Will this wave evolve into a 'BTC hoarding wave' sweeping over the Taiwan stock market? It may be too early to draw conclusions, but several positive signals have already emerged:
Demonstration effect emerges: After both companies announced their related strategies, their stock prices received immediate positive feedback, which will greatly encourage other enterprises that are still observing.
Global trend resonance: From the U.S. government's establishment of a Bitcoin strategic reserve to over 167 listed companies globally incorporating Bitcoin as inventory assets, this has become an irreversible global trend. The participation of Taiwanese enterprises is an inevitable response to this trend.
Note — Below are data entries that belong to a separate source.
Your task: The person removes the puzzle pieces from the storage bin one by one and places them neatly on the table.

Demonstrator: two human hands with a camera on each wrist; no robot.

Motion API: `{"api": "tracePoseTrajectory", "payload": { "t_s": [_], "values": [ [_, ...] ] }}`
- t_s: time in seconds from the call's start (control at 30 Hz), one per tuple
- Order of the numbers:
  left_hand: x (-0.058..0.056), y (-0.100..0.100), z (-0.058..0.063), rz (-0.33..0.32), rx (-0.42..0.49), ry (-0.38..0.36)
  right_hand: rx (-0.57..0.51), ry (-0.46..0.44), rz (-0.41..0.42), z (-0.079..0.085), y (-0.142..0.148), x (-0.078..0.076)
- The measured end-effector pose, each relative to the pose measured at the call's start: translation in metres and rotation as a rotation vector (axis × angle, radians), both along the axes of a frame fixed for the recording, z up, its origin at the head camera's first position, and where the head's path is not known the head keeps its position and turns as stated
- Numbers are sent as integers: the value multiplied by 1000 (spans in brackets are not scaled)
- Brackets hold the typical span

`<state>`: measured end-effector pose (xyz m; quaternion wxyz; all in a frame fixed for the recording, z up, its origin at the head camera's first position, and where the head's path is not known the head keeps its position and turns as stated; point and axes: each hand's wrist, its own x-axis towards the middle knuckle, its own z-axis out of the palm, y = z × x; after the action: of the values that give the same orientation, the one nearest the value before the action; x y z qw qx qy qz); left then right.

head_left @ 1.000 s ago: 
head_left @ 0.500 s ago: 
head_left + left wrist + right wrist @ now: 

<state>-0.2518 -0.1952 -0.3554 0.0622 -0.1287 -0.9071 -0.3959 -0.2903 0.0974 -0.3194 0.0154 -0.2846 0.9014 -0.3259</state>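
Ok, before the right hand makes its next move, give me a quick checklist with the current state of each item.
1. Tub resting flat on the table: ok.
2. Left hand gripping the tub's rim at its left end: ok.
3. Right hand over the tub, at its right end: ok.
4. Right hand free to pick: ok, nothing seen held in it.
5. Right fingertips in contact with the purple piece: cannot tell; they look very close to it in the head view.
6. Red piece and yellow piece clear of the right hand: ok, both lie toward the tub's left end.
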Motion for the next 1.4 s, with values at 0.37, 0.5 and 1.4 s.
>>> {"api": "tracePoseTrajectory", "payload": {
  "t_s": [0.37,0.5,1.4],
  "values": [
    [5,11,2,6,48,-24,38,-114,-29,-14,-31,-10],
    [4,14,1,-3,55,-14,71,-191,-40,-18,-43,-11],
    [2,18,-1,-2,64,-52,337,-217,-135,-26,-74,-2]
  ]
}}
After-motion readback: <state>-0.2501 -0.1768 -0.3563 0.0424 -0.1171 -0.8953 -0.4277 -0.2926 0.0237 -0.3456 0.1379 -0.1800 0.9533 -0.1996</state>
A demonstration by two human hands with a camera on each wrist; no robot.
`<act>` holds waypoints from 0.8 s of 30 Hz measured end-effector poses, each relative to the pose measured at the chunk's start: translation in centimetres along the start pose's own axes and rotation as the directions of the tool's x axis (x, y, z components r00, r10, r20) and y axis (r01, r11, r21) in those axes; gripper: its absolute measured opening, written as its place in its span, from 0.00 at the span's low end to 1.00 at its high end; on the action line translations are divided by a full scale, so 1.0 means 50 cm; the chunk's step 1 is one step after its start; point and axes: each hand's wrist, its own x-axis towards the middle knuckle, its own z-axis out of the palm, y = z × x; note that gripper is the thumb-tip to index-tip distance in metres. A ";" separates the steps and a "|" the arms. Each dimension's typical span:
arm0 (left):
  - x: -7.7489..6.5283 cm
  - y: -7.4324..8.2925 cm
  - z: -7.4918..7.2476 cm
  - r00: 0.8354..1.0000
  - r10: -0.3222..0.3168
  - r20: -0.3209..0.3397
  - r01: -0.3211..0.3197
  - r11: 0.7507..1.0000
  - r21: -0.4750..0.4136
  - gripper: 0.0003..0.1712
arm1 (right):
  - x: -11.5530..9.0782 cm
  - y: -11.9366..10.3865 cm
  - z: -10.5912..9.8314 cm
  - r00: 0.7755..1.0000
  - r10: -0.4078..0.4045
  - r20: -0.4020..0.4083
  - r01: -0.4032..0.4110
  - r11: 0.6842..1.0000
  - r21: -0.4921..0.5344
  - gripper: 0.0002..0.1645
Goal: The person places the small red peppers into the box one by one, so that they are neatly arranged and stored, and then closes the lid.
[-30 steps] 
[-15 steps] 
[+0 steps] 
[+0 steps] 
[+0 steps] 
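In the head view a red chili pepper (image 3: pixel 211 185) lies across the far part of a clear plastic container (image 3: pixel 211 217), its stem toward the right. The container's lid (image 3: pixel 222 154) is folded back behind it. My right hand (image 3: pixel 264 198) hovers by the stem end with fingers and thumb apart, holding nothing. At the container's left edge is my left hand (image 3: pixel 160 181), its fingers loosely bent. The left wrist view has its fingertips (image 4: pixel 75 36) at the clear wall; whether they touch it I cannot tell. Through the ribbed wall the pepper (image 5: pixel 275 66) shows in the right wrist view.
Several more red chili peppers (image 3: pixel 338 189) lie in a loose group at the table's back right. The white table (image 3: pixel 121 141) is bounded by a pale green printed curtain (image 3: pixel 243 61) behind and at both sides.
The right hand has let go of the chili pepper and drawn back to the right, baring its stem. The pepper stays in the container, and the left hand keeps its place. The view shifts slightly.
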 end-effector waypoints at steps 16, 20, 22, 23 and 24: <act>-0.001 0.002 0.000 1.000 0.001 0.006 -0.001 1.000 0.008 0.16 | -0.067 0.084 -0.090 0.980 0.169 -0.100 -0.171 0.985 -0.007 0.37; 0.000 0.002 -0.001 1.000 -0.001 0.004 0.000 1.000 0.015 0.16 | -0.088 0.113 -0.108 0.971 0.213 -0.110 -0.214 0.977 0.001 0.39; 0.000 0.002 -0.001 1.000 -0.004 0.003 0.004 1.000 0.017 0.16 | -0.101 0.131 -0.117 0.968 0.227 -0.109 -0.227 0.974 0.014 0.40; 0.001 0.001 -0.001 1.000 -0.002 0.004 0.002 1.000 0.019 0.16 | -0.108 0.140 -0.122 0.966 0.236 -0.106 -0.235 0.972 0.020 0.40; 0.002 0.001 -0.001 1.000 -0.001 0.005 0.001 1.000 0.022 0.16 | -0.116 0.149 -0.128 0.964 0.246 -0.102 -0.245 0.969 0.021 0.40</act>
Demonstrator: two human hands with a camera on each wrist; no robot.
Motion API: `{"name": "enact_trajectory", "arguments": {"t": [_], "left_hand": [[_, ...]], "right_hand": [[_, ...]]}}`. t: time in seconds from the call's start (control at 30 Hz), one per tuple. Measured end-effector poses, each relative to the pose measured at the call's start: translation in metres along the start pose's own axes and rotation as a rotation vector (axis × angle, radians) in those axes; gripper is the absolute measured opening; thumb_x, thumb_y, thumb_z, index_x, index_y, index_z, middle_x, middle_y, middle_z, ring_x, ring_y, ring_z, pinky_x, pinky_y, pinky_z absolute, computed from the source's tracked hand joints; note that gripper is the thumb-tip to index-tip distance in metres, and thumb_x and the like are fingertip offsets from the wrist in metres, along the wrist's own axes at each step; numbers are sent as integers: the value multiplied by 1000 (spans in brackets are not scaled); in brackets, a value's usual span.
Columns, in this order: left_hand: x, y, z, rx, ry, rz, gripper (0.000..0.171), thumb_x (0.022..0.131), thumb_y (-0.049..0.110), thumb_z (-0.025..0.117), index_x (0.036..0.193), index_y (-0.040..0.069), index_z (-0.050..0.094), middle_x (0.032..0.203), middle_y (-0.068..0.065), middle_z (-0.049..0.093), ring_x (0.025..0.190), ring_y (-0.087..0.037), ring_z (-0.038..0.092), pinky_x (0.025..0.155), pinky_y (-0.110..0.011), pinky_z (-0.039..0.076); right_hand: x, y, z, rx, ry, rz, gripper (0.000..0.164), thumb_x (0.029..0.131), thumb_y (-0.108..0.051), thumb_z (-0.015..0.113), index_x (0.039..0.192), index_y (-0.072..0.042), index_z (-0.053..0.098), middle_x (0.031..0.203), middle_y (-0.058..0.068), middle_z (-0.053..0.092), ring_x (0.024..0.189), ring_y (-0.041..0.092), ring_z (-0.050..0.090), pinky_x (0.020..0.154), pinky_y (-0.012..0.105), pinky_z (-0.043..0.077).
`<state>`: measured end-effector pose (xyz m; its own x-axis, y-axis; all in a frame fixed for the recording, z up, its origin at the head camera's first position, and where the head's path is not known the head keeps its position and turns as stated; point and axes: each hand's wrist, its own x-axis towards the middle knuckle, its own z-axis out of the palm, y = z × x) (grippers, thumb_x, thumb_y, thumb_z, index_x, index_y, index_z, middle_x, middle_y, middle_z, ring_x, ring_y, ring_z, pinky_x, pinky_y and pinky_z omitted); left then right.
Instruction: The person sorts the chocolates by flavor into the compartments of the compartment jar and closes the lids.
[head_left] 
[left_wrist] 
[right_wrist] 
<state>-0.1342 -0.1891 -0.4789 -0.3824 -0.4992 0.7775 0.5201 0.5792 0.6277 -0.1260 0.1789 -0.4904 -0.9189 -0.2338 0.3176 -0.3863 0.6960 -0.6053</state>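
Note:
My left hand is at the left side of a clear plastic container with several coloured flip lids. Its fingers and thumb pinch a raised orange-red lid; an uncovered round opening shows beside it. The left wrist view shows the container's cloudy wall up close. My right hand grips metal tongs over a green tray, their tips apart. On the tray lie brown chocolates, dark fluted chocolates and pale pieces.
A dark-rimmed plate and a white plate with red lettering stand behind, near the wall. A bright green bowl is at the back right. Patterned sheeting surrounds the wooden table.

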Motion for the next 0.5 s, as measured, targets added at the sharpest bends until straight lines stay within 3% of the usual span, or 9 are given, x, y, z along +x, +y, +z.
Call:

The model is gradually clarifying: The success of Japan's Metaplanet provides a template for Asian enterprises to follow. By issuing bonds and stocks, among other methods, to continuously increase Bitcoin holdings without affecting the cash flow of their main business, and thereby enhancing company value and market attention, has become a validated feasible path.
Of course, challenges still exist, including the establishment of relevant accounting standards, clarification of tax regulations, and how to explain the high volatility of crypto assets to traditional investors. However, these two events in August 2025 have undoubtedly opened a new chapter in the diversification of asset allocation for the capital market in Taiwan. The seeds of Bitcoin have been sown, and the market is holding its breath to see if they will grow into a dense forest in this land.